There are many different board widths on the market, matching almost all possible decor and style choices. Narrower boards make a room look longer, while wider boards make it appear shorter. Remember, however, that a tight-grained wood like maple expands more with humidity, which may make narrower boards preferable for some uses.
All hardwood floor manufacturers say they offer high quality and reliable products. It’s hard to really know if what they’re saying is true. Before you buy, review all the criteria of a quality floor and examine the product carefully to see that it meets these criteria. Make an informed choice and avoid common pitfalls. In the end, quality is what separates the leaders from the rest of the pack!

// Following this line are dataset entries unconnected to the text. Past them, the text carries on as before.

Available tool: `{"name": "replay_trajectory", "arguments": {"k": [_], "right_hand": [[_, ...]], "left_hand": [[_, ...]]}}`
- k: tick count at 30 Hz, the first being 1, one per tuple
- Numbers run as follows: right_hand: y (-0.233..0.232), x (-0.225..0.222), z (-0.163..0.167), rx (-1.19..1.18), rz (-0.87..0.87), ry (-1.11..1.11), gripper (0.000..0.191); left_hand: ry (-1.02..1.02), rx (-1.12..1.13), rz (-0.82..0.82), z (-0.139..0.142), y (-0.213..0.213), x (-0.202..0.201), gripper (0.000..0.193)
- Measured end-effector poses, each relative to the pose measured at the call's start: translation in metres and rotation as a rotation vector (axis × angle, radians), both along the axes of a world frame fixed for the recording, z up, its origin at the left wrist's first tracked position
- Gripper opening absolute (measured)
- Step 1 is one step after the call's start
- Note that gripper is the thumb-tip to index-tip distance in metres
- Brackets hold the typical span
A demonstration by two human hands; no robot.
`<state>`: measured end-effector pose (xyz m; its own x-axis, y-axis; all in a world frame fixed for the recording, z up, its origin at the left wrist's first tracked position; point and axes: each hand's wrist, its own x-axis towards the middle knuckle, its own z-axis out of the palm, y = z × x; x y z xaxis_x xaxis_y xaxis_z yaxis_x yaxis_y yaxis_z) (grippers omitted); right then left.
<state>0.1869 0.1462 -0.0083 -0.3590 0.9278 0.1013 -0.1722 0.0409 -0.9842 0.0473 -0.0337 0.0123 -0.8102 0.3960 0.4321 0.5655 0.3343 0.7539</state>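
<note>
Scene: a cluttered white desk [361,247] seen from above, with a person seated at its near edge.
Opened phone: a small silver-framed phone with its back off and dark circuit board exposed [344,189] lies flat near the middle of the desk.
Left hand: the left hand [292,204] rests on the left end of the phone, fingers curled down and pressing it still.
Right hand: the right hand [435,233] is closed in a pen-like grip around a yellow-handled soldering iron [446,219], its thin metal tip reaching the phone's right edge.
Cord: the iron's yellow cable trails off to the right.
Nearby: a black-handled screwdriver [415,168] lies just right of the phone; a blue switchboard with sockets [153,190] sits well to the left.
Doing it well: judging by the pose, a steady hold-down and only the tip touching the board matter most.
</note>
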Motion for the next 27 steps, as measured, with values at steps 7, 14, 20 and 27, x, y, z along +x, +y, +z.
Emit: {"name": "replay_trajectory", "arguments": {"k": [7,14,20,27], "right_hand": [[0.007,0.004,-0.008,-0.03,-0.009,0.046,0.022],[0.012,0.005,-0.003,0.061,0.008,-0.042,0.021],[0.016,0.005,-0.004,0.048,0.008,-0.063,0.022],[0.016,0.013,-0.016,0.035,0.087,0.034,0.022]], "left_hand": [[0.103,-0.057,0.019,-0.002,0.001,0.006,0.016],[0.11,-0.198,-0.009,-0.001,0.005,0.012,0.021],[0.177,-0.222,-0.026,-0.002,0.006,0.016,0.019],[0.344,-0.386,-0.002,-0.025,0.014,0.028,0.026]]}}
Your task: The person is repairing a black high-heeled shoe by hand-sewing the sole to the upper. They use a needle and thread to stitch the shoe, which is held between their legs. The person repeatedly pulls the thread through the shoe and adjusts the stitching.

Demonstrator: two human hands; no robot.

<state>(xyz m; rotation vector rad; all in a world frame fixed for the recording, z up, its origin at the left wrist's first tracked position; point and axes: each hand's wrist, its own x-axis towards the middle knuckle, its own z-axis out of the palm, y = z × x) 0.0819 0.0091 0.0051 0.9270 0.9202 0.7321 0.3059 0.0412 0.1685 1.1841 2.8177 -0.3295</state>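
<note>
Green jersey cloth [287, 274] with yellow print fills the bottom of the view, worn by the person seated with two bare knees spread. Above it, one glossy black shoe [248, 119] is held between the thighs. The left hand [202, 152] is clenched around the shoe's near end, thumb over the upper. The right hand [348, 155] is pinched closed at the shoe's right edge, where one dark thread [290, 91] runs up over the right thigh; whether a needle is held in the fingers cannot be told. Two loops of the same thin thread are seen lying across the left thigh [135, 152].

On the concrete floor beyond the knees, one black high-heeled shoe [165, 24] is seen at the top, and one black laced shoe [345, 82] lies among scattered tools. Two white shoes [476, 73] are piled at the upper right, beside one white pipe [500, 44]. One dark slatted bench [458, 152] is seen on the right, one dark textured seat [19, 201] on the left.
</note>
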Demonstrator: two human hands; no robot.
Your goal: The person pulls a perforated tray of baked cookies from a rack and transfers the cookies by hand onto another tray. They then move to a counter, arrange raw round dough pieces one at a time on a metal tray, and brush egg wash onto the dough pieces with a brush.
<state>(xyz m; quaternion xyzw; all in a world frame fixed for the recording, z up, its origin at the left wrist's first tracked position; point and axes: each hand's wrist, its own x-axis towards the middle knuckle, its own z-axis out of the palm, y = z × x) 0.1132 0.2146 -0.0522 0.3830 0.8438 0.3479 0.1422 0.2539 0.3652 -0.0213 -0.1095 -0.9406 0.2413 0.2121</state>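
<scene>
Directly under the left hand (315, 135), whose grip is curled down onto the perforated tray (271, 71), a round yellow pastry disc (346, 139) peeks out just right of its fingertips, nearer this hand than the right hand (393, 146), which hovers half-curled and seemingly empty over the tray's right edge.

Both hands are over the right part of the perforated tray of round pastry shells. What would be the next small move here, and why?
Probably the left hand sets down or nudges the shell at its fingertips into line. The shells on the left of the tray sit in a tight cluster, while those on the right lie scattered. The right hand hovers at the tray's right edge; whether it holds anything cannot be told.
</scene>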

The beauty of wood flooring stems from the unique characteristics of each board. The presence of small knots and mineral streaks is normal and even desirable, depending on the look you are after. These visual details add to the authentic and natural character of the hardwood floor without compromising its quality. Visual details are different from defects. Defects are a sign of inferior manufacturing or finishing. Manufacturers that tolerate too many defects are offering an inferior-quality product.
The number of coats of finish is not a reliable indicator of the quality or durability of the finish. The quality of the finish and the method of application are far better indicators. Factory-finishing methods, including an ultraviolet drying stage, represent proven techniques that result in remarkably resistant products. Some manufacturers include UV protection in their finishing products to slow or modulate color shifts and yellowing in unstained wood floors. Others also add an antimicrobial agent to make maintenance even easier and to maintain a healthy home environment.
The “V” joints
Prefinished hardwood floors are designed to create a “V” joint between the boards when assembled. This joint mitigates any imperfections in the subfloor, prevents premature wear on the edges of the boards and makes it easy to move furniture. The “V” joint requires particular attention on purchase, because a “V” that is too deep or irregular will encourage dirt accumulation. Make sure that stain is applied right to the base of the “V” joints. This will ensure that floor color is uniform.
The rustic look
Some manufacturers have developed techniques to recreate the rustic appearance of the floors of the olden days. Their methods fine-tune the coloring and finishing of panels to simulate the passage of time, resulting in large knotted boards with an aged appearance.
The application of finish on prefinished flooring is done in successive coats in ideal and controlled conditions. The result of this process is a product that resists wear so well that manufacturers confidently give it a long-term guarantee. By following the maintenance instructions given for prefinished hardwood, you can ensure durability far beyond the guarantee period.